All scored 85-98 confidence. No false positives.

The Enterprise Angle

This approach has specific advantages for enterprise teams:

Data stays in your environment. The only external call is to Anthropic's API with the diff. Your code never touches a third-party SaaS platform. For teams with data classification policies, this is the difference between "approved" and "six months of security review."

No organizational setup. A team lead can install this in 10 minutes without involving IT, security, or procurement. It's a pipeline task, not a platform integration.

Configurable model. Default is Claude Sonnet, but you can point it at any Claude model. When Opus makes sense for critical repos, switch with one line. When cost matters, use Haiku.

Works with existing permissions. Uses the standard System.AccessToken that every Azure DevOps pipeline already has. No new service connections, no OAuth flows, no PAT management.
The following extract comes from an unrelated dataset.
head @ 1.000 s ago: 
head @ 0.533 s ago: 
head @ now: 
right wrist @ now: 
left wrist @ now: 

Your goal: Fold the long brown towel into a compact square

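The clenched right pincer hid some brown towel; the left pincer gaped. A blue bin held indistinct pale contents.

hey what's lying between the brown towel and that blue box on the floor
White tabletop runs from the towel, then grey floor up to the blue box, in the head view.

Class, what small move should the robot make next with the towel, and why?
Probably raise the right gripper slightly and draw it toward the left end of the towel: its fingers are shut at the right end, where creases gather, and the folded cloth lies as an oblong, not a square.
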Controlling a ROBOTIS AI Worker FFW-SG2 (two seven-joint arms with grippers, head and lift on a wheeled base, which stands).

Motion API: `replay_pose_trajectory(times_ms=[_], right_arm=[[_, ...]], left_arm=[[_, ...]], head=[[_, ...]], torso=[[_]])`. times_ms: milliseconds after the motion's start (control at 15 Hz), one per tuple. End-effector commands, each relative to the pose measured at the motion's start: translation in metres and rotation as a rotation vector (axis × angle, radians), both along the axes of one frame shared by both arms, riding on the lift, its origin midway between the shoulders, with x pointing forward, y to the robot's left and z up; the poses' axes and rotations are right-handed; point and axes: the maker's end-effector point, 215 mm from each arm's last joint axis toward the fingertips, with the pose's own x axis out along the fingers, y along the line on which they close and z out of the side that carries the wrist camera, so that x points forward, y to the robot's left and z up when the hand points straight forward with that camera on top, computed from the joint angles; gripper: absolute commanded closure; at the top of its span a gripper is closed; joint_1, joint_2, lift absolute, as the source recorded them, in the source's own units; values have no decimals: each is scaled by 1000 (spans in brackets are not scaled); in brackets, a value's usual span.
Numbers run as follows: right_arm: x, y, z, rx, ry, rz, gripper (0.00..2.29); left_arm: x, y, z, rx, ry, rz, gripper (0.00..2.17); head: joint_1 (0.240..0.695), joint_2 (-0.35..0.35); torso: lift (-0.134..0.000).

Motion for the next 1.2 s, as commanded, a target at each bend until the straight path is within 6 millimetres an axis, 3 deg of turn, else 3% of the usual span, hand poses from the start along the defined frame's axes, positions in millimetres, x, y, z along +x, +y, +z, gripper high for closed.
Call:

The Agentic Code Review Future

As more code gets written by AI agents, the review bottleneck shifts. Human reviewers can't keep up with agent-generated PRs that touch 50 files across 3 services. But an AI reviewer running in CI can review every PR in seconds, flagging only the high-confidence issues that need human attention.

The pattern I see emerging:

  1. Agent writes code (Claude Code, Copilot, Cursor)
  2. AI reviews code (catches bugs, security issues, logic errors)
  3. Human reviews the review (validates findings, approves architecture)

Layer 2 is where this extension lives. It's the automated gate that ensures agent-generated code meets a baseline quality bar before a human ever looks at it.

Try It

Install from the Azure DevOps Marketplace. MIT licensed, open source, no strings.

If you're on an enterprise ADO instance and want AI code review without the procurement headache, this is the fastest path I've found.


Built this extension with Claude Code and published it via the Azure DevOps CLI. The whole thing -- task logic, packaging, testing, publishing -- took about 30 minutes with an AI agent doing the heavy lifting. Which is kind of the point.